▶ Requirement: Make an exact copy of all the data.

▶ Raw data:
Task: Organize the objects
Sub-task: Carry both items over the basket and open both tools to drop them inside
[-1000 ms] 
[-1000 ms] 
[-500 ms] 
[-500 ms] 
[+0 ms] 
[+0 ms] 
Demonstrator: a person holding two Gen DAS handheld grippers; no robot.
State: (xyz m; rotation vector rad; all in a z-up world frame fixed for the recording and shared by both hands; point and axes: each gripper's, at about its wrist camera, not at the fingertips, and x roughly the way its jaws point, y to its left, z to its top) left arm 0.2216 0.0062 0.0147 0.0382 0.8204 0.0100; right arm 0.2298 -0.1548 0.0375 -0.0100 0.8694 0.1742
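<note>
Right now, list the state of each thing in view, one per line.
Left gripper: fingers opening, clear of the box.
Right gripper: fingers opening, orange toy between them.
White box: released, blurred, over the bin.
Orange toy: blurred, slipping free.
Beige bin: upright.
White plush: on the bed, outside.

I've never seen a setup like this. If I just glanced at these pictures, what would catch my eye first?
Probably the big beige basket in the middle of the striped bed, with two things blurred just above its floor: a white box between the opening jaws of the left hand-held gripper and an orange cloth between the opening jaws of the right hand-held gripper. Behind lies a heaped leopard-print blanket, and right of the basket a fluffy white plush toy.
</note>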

▶ Response to the task:
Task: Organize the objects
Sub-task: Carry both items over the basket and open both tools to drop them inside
[-1000 ms] 
[-1000 ms] 
[-500 ms] 
[-500 ms] 
[+0 ms] 
[+0 ms] 
Demonstrator: a person holding two Gen DAS handheld grippers; no robot.
State: (xyz m; rotation vector rad; all in a z-up world frame fixed for the recording and shared by both hands; point and axes: each gripper's, at about its wrist camera, not at the fingertips, and x roughly the way its jaws point, y to its left, z to its top) left arm 0.2216 0.0062 0.0147 0.0382 0.8204 0.0100; right arm 0.2298 -0.1548 0.0375 -0.0100 0.8694 0.1742
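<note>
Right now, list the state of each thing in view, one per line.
Left gripper: fingers opening, clear of the box.
Right gripper: fingers opening, orange toy between them.
White box: released, blurred, over the bin.
Orange toy: blurred, slipping free.
Beige bin: upright.
White plush: on the bed, outside.

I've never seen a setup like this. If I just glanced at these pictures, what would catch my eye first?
Probably the big beige basket in the middle of the striped bed, with two things blurred just above its floor: a white box between the opening jaws of the left hand-held gripper and an orange cloth between the opening jaws of the right hand-held gripper. Behind lies a heaped leopard-print blanket, and right of the basket a fluffy white plush toy.
</note>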

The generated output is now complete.